About the only time I turn the furnace up to 68 is if I have overnight guests. This is both because I need the heat upstairs (so I open the registers); and because if I schlepped the EdenPure up and down the stairs as needed, they'd know what a tightwad I am. :lol:

-Rich
 
Consumer experience: Several years ago I was interested in the EdenPure. If Paul Harvey endorsed it, must be good, eh? :eek:) Researching the product I read many comments that indicated element replacement could be "too often" and expensive. There were other negative comments, so i didn't purchase.
My house is three story, the bottom, finished level is 500+ sq. feet and sits, at the east side 12 or 13 feet below ledge that was blasted before foundation was poured. It's the family room and studio with much furniture and hot tub, so I spend a lot of time right here.
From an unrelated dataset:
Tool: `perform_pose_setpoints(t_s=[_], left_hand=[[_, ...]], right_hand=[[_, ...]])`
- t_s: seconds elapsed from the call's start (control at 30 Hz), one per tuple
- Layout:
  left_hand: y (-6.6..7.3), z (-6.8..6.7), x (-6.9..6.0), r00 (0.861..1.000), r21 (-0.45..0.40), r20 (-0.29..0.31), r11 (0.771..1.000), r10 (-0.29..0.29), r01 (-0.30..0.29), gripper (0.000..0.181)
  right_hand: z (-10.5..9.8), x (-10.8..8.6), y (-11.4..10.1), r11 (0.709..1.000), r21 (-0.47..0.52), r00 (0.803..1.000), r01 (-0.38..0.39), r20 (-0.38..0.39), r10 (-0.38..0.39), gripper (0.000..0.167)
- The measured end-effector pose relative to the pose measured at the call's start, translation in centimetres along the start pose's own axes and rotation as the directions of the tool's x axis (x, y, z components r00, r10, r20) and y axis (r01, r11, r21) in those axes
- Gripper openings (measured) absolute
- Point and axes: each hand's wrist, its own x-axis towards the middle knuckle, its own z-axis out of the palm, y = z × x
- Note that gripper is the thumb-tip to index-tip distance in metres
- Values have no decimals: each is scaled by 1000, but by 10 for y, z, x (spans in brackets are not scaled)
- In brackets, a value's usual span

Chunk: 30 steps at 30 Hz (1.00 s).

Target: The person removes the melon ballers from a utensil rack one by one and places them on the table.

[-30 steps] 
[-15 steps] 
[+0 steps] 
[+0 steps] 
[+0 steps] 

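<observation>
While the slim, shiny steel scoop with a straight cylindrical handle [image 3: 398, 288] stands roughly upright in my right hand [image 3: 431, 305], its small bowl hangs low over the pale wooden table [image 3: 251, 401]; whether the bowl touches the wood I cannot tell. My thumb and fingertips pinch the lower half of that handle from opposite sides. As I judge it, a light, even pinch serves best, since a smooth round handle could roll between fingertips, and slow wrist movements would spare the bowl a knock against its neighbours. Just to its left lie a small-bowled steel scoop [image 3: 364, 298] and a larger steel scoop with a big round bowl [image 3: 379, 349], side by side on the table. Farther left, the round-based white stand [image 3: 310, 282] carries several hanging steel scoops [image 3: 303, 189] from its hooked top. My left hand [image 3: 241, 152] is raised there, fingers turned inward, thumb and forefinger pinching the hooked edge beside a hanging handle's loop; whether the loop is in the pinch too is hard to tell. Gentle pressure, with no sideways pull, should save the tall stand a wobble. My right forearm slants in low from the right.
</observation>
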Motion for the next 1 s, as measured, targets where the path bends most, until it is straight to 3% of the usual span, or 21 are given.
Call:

I bought the Comfort Zone unit which is competition to the EdenPure. Though the main heating system is oil-fired baseboard, the Comfort Zone will quite quickly add 4° to 5° to the temperature in the room. This will be the 5th winter; I've never had to replace the heating element. The 3rd floor(master BR, guest room, full bathroom) I run a bit cooler on the 3-zone system. Cooler temps. having come recently, I've put the Comfort Zone into the 3rd floor bathroom; and in short order it's warm enough that there's no condensation from the hot shower and sure beats cranking up the 3rd floor thermostat for a shot duration. Comfort Zone has a new version upgrade available; I might just buy a 2nd unit. But beware: there are other units on the market that look like the EdenPure unit and are less expensive. Inferior! (I'm not employed by Comfort Zone.)